# WORK REQUEST
Your answer should hold all lines of the entries that include the word "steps".

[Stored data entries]
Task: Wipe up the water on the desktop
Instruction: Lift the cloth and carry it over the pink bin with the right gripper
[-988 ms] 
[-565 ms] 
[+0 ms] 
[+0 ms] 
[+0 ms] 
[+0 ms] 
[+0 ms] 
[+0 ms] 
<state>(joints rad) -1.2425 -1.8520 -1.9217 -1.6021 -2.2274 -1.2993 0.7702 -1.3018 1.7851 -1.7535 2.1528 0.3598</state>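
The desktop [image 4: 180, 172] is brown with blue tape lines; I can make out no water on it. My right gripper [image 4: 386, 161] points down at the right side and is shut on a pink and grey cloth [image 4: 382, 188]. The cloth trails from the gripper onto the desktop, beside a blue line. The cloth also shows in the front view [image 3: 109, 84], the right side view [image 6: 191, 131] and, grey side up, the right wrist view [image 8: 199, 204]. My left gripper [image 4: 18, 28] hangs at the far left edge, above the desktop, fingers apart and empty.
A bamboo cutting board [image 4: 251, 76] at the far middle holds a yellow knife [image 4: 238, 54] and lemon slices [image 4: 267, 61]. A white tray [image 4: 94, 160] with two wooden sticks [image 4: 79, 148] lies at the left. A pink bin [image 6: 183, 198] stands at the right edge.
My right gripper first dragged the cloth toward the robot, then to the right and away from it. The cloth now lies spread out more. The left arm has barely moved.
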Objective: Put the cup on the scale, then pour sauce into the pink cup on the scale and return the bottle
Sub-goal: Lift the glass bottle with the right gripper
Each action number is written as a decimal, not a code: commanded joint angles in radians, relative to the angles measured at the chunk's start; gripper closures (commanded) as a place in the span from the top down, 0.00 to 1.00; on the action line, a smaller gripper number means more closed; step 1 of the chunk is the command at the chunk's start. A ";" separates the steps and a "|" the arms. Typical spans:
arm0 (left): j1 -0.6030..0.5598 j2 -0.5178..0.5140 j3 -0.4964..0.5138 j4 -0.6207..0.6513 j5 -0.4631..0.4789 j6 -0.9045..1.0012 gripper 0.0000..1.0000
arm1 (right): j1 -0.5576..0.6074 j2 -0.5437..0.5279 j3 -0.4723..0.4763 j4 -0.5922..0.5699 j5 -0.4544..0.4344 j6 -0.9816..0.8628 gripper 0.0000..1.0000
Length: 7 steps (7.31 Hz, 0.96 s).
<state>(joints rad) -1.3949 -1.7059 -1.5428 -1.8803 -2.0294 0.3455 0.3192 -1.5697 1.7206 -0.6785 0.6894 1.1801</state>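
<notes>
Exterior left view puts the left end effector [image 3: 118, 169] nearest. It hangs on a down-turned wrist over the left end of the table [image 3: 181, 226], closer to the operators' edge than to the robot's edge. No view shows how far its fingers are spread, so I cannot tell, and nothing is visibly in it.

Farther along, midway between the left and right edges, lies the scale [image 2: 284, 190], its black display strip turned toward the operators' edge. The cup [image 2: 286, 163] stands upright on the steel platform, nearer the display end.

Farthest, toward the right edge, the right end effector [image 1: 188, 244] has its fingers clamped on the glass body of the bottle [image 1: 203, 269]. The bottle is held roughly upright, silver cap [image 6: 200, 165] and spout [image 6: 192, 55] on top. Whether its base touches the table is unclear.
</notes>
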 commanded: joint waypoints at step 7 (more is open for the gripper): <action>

# ANSWER SECTION
Each action number is written as a decimal, not a code: commanded joint angles in radians, relative to the angles measured at the chunk's start; gripper closures (commanded) as a place in the span from the top down, 0.00 to 1.00; on the action line, a smaller gripper number means more closed; step 1 of the chunk is the command at the chunk's start. A ";" separates the steps and a "|" the arms. Typical spans:
Length: 7 steps (7.31 Hz, 0.96 s).

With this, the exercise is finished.